**Prompt**
With the pictures left out, copy the listing below exactly.

**Information shown**
--------------------------------------------------

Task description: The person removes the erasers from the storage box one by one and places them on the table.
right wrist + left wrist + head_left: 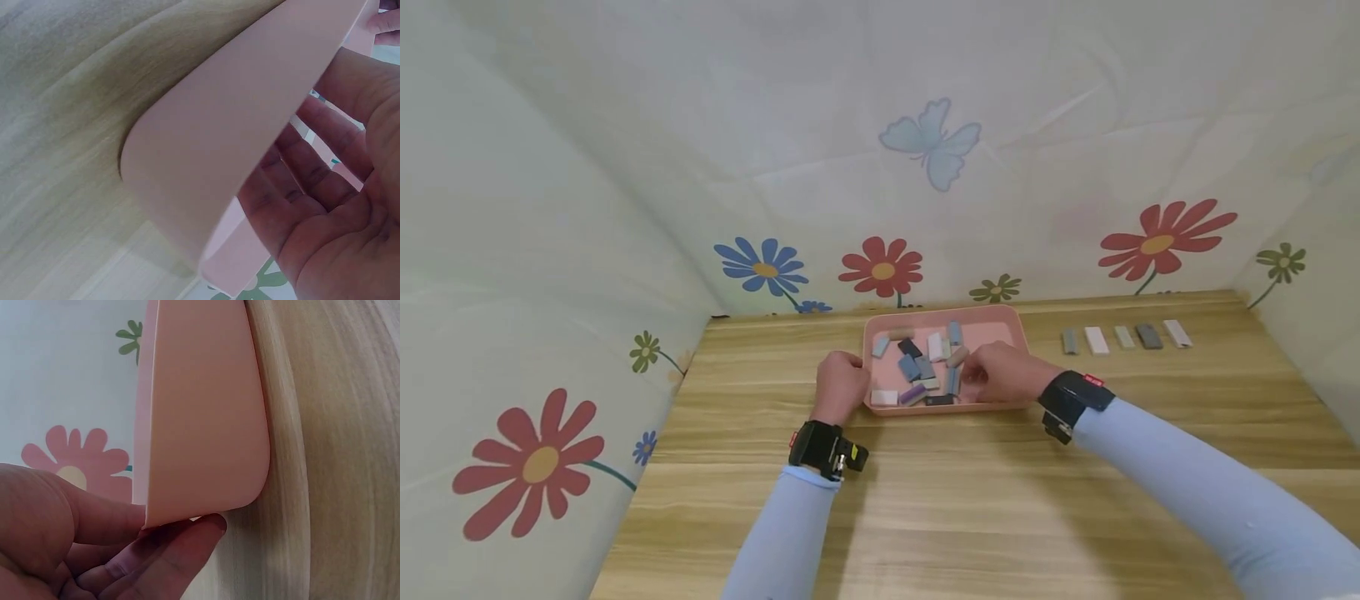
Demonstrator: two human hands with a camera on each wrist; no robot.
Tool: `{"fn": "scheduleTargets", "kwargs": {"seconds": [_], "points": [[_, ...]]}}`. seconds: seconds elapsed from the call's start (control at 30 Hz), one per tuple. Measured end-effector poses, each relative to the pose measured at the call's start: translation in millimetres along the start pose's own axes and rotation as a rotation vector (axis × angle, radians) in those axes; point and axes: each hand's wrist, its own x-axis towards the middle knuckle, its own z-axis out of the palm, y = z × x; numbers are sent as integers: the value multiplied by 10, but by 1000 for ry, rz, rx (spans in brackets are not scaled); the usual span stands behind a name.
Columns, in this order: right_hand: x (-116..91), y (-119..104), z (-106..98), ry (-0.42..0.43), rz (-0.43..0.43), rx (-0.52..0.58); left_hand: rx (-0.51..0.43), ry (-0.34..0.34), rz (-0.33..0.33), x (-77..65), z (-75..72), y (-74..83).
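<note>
A pink tray [1015, 329] holds several small blocks in blue, white, grey, black and brown, one of them a purple block [914, 395]. My left hand [841, 386] pinches the tray's left rim, thumb at the edge and fingers beneath it in the left wrist view. Inside the tray's right half, my right hand [1000, 371] reaches down beside a brown block [957, 357] and an upright-lying blue block [952, 381]. In the right wrist view, its fingers [312, 165] are spread and slightly bent, their tips hidden behind the tray wall. I see nothing held there.
On the wooden table [940, 517], right of the tray, several blocks lie in a spaced row, among them a white block [1096, 340] and a dark grey block [1148, 336]. A flower-printed curtain [760, 183] borders the table at the back and sides.
</note>
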Motion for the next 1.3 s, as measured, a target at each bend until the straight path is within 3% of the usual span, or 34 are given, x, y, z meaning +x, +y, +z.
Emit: {"fn": "scheduleTargets", "kwargs": {"seconds": [0.37,0.57,0.93,1.17,1.3], "points": [[-23,-31,-10,14,7,-15,-25,-47,-53,41,2,-4],[-14,-52,7,15,-28,-39,14,-77,-55,70,-6,24],[103,-27,148,67,-88,-73,163,-12,46,-12,-15,91],[92,-47,108,63,-124,-58,155,-24,3,3,-24,124],[75,-28,106,73,-132,-108,118,-34,-13,14,-27,118]]}}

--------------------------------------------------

**Final answer**
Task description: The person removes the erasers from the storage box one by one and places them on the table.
right wrist + left wrist + head_left: 
Demonstrator: two human hands with a camera on each wrist; no robot.
Tool: `{"fn": "scheduleTargets", "kwargs": {"seconds": [_], "points": [[_, ...]]}}`. seconds: seconds elapsed from the call's start (control at 30 Hz), one per tuple. Measured end-effector poses, each relative to the pose measured at the call's start: translation in millimetres along the start pose's own axes and rotation as a rotation vector (axis × angle, radians) in those axes; point and axes: each hand's wrist, its own x-axis towards the middle knuckle, its own z-axis out of the palm, y = z × x; numbers are sent as integers: the value multiplied by 10, but by 1000 for ry, rz, rx (spans in brackets are not scaled); the usual span stands behind a name.
Columns, in this order: right_hand: x (-116..91), y (-119..104), z (-106..98), ry (-0.42..0.43), rz (-0.43..0.43), rx (-0.52..0.58); left_hand: rx (-0.51..0.43), ry (-0.34..0.34), rz (-0.33..0.33), x (-77..65), z (-75..72), y (-74..83).
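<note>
A pink tray [1015, 329] holds several small blocks in blue, white, grey, black and brown, one of them a purple block [914, 395]. My left hand [841, 386] pinches the tray's left rim, thumb at the edge and fingers beneath it in the left wrist view. Inside the tray's right half, my right hand [1000, 371] reaches down beside a brown block [957, 357] and an upright-lying blue block [952, 381]. In the right wrist view, its fingers [312, 165] are spread and slightly bent, their tips hidden behind the tray wall. I see nothing held there.
On the wooden table [940, 517], right of the tray, several blocks lie in a spaced row, among them a white block [1096, 340] and a dark grey block [1148, 336]. A flower-printed curtain [760, 183] borders the table at the back and sides.
</note>
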Motion for the next 1.3 s, as measured, a target at each bend until the straight path is within 3% of the usual span, or 34 are given, x, y, z meaning +x, +y, +z.
Emit: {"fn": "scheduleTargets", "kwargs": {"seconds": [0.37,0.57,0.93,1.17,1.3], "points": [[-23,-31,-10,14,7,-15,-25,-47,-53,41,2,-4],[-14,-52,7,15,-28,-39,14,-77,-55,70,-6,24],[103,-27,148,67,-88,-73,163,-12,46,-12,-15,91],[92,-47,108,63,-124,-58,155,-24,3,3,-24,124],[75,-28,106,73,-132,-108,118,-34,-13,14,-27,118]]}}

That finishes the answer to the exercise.